What will you learn in this tutorial?
- What are Spatial Transformer Networks (STNs)?
- Why are they important and what problems they solve?
- The problems with standard CNN.
- The solution proposed by STN.
- Implementing STN using PyTorch to get a strong grasp on the concept.
- We will use the CIFAR10 dataset.
What are Spatial Transformer Networks (STNs)?
In general, any convolutional neural network that contains a Spatial Transformer module, we can call it a Spatial Transformer Network. So, now the question is, what are the Spatial Transformer modules?
The spatial transformer module consists of layers of neural networks that can spatially transform an image. These spatial transformations include cropping, scaling, rotations, and deformations as well.
Why do We Need STNs?
Standard convolutional neural networks are not spatially invariant to different types of input data. This means that they suffer from:
- Scale / size variation in the input data.
- Rotation variation in the input data.
- Clutter in the input data.
CNNs perform poorly when the input data contains so much variation. One of the solutions to this is the max-pooling layer. But then again, max-pooling layers do no make the CNN invariant to large transformations in the input data.
This gives rise to the concept of Spatial Transformer Networks. In STNs, the transformer module knows where to apply the transformation to properly scale, resize, and crop and image. We can apply the STN module to the input data directly, or even to the feature maps. In simple words, we can say that the spatial transformer module acts as an attention mechanism and knows where to focus on the input data.
Taking a Look at a Simple Example
It will be much better if we see an example image.
In figure 1 we see 4 columns, (a), (b), (c), and (d). These images are from the MNIST dataset. Column (a) shows the input image to the Spatial Transformer Network. We can see that some images are deformed and some contain clutter as well. Column (b) shows where the localization network part of the STN focuses on applying the transformations. In column (c) we can see the output after the transformations. The network focuses in the digit 7, rotates the digit 5 to a more appropriate position, and crops the part of digit 6 to remove the clutter. What we see in column (d) is the classification output after we give the transformed images as an input to a standard CNN classifier.
Benefits of Spatial Transformer Networks
There are mainly three benefits of Spatial Transformer Networks which makes them easy to use.
- We can include a spatial transformer module almost anywhere in an existing CNN model. Obviously, we will have to change the network architecture a bit, but that is relatively easy to do.
- Spatial Transformer Networks are dynamic and flexible.
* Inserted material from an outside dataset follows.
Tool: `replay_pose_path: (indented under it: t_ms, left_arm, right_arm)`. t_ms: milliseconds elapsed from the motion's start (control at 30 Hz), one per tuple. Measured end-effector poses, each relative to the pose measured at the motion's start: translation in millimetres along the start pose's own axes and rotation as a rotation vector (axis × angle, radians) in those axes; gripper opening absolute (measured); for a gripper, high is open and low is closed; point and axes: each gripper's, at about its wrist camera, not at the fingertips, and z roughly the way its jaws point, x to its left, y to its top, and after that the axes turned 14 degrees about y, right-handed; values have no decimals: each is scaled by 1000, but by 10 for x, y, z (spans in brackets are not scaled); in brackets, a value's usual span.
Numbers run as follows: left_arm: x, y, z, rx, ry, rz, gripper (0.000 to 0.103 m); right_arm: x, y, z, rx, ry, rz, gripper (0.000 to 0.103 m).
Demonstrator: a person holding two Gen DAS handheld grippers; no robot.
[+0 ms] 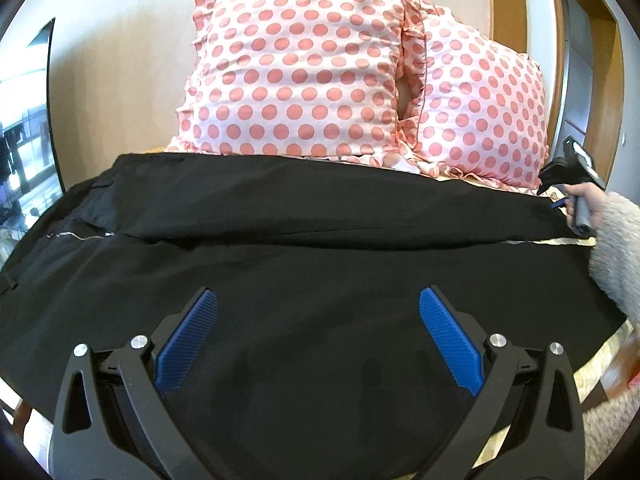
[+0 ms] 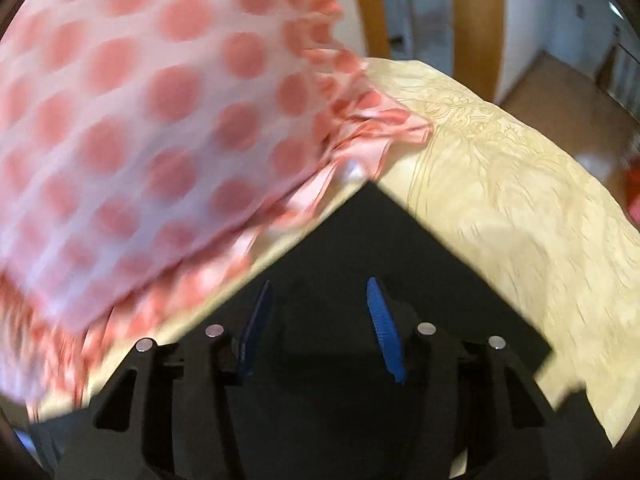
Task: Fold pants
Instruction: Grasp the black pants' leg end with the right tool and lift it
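Black pants point(image 1: 300, 248) lie spread across the bed, waistband and zipper at the left, one leg lying over the other along the far side. My left gripper point(image 1: 318, 300) is open, hovering just above the near leg. My right gripper point(image 1: 554, 202) is at the far right by the leg ends, held in a hand with a fuzzy sleeve. In the right wrist view the right gripper point(image 2: 318, 284) is open over a corner of the pants point(image 2: 360, 240); the frame is motion-blurred.
Two pink polka-dot pillows point(image 1: 296, 68) lean on the wall behind the pants, close to the right gripper point(image 2: 132, 128). The cream bedspread point(image 2: 500, 184) extends to the right. A wooden door frame point(image 1: 504, 0) stands at the back right.
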Motion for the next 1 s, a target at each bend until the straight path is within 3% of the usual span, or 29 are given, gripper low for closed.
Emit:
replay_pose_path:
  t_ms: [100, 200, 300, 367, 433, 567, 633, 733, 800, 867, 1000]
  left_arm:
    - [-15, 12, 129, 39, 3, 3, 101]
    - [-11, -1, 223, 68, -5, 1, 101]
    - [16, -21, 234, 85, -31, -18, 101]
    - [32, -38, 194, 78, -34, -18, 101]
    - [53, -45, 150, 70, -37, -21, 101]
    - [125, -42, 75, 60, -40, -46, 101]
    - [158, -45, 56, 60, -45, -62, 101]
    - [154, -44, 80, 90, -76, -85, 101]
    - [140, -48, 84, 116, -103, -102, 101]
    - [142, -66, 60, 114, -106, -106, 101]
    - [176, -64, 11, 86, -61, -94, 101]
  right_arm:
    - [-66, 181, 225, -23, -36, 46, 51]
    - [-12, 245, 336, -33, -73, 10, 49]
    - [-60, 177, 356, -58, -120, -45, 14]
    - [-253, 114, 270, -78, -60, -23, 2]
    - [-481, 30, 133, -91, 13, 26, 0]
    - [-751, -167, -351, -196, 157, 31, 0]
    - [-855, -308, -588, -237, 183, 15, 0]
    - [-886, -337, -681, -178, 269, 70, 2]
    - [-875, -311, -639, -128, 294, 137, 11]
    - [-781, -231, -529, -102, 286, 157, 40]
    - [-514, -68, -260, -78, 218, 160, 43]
We can easily train STNs with backpropagation algorithm.
- They work on both, the input image data directly, and even on the feature map outputs from standard CNN layers.
The above three benefits make the usage of STNs much easier and we will also implement them using the PyTorch framework further on. Before that let’s take a brief look at the architecture of the Spatial Transformer Network.
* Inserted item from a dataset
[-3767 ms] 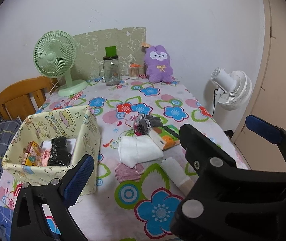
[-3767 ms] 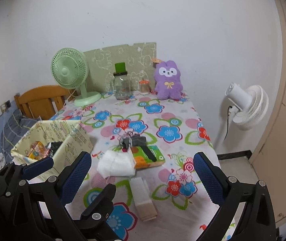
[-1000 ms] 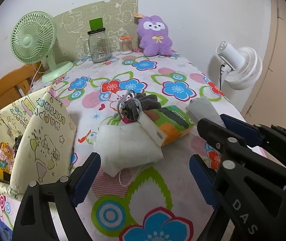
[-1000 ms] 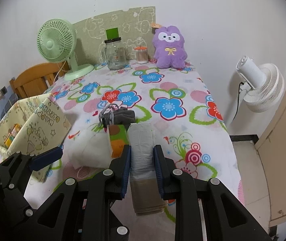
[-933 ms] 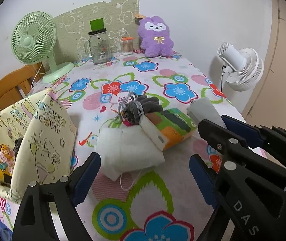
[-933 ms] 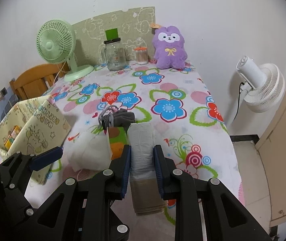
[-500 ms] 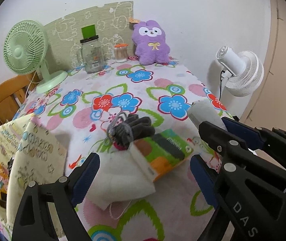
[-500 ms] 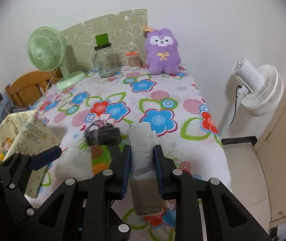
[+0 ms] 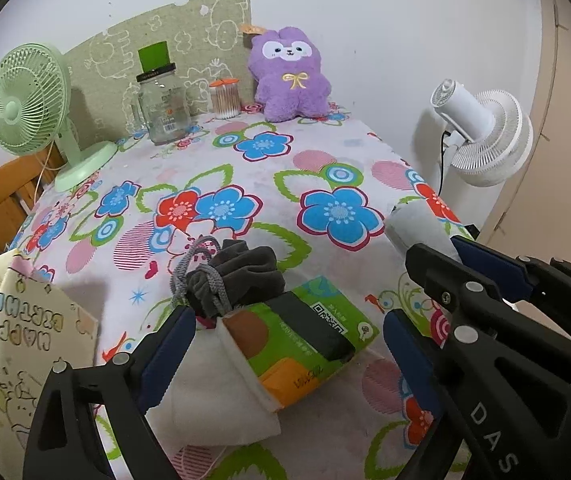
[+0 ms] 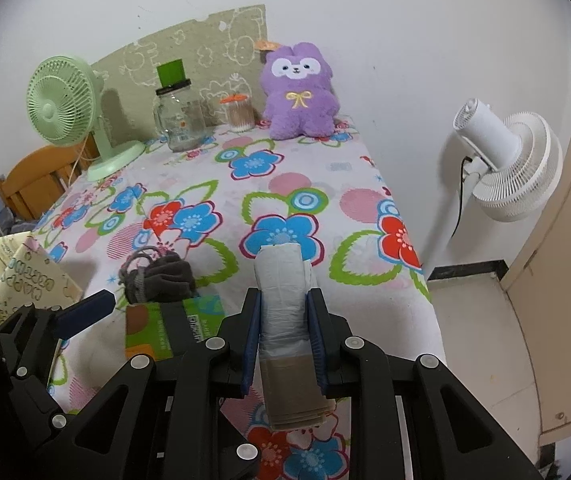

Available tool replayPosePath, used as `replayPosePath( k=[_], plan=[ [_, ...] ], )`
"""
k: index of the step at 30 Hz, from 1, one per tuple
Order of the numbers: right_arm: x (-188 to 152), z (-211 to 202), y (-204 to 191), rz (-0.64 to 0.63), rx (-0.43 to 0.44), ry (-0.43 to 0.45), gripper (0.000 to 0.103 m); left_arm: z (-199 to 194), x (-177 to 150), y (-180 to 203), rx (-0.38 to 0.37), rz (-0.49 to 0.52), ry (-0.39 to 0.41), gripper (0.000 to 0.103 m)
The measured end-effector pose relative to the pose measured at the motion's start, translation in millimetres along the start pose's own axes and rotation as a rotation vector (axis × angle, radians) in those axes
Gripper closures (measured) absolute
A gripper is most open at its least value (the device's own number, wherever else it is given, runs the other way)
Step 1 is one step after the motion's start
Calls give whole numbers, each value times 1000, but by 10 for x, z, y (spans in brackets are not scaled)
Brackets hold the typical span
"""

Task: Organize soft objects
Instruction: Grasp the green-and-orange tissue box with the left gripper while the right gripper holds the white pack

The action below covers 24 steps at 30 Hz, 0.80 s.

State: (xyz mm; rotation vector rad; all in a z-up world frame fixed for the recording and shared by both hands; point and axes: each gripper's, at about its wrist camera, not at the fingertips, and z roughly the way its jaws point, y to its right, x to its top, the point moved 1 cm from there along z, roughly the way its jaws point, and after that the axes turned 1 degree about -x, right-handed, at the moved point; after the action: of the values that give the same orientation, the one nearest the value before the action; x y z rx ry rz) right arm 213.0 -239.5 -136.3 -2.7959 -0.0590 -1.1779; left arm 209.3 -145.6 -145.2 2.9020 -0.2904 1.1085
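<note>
My right gripper (image 10: 284, 312) is shut on a white and tan folded cloth roll (image 10: 283, 280) and holds it above the flowered table; the roll's end also shows in the left wrist view (image 9: 415, 224). My left gripper (image 9: 285, 340) is open and empty, low over a white face mask (image 9: 213, 392), a green and orange tissue pack (image 9: 305, 332) and a dark grey drawstring pouch (image 9: 237, 272). A purple plush toy (image 9: 287, 74) sits upright at the table's far edge.
A yellow fabric bin (image 9: 17, 352) stands at the left front. A green desk fan (image 9: 33, 100), a glass jar (image 9: 163, 104) and a cotton-swab jar (image 9: 225, 98) stand at the back. A white floor fan (image 10: 505, 160) stands right of the table. A wooden chair (image 10: 41, 180) is at the left.
My right gripper has closed on the cloth roll and lifted it off the table. Both grippers have moved forward over the table, toward the pouch and tissue pack.
</note>
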Motion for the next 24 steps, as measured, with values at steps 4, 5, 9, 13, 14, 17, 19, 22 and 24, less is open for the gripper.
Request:
replayPosePath(
  k=[4, 5, 9, 13, 14, 17, 19, 22, 24],
  plan=[
    [-14, 64, 28, 7, -2, -15, 77, 59, 1, 21, 11, 0, 0, 7],
    [-21, 80, 34, 8, -5, -18, 77, 72, -2, 25, 16, 0, 1, 7],
    [-53, 145, 66, 16, -9, -37, 77, 132, -16, 43, 22, 2, -10, 7],
    [-79, 188, 100, 31, 2, -52, 77, 142, -30, 65, 25, 5, -1, 7],
    [-85, 195, 106, 33, 1, -54, 77, 144, -34, 69, 26, 5, -2, 7],
    [-105, 213, 119, 39, 4, -62, 77, 158, -52, 77, 15, 1, -15, 8],
    [-119, 222, 125, 42, 7, -68, 77, 181, -63, 86, -4, 2, -36, 17],
    [-150, 235, 126, 38, -5, -76, 77, 211, -91, 101, 4, 15, -57, 23],
    [-176, 239, 127, 45, 4, -82, 77, 195, -99, 110, 20, 25, -50, 29]
  ],
)
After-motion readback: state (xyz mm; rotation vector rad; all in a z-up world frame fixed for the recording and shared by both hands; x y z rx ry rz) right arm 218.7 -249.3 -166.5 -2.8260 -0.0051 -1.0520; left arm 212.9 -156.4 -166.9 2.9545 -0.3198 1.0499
The Architecture of Spatial Transformers
The architecture of a Spatial Transformer Network is based on three important parts.
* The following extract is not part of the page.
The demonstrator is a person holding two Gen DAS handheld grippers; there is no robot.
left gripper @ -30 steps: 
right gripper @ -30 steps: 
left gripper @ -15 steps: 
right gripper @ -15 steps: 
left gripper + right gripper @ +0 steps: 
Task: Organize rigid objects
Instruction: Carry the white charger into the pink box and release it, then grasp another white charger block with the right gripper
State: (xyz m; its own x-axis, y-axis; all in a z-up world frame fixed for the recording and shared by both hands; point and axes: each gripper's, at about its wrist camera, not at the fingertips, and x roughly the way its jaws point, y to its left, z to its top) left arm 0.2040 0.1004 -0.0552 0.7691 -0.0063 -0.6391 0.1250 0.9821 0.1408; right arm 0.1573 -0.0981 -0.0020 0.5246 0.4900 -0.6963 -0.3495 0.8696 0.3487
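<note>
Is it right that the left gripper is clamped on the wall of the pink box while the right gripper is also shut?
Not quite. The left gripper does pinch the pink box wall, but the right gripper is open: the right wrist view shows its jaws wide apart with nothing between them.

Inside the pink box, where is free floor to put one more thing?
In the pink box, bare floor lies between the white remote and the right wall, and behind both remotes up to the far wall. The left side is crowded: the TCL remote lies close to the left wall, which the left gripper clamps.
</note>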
- The localization network.
- The parameterized sampling grid.
- And differentiable image sampling.
Figure 2 shows the overall architecture of the Spatial Transformer Network.
We will go over each of these briefly but enough to help us in coding. We will not go into much of the mathematical details as that is out of scope of this article.
The Localization Network
The localization network takes the input feature map and outputs the parameters of the spatial transformations that should be applied to the feature map. The localization network is a very simple stacking of convolutional layers.
If you take a look at figure 2, then \(U\) is the feature map input to the localization network. It outputs \(\theta\) which are the transformation parameters that are regressed from the localization network. The final regression layers are fully-connected linear layers. In figure 2, \(\mathcal{T}_\theta\) is the transformation operation using the parameters \(\theta\).
The Parameterized Sampling Grid
To get the desired output, the input feature map should be sampled from the parameterized sampling grid. The grid generator outputs the parameterized sampling grid.
Let \(G\) be the sampling grid. Now, how do we transform the input feature map to get the desirable results? Remember, we have the transformation parameters \(\theta\) and the transformation is defined by \(\mathcal{T}_\theta\). Well, we apply the transformation \(\mathcal{T}_\theta\) to the grid \(G\). That is, \(\mathcal{T}_\theta(G)\).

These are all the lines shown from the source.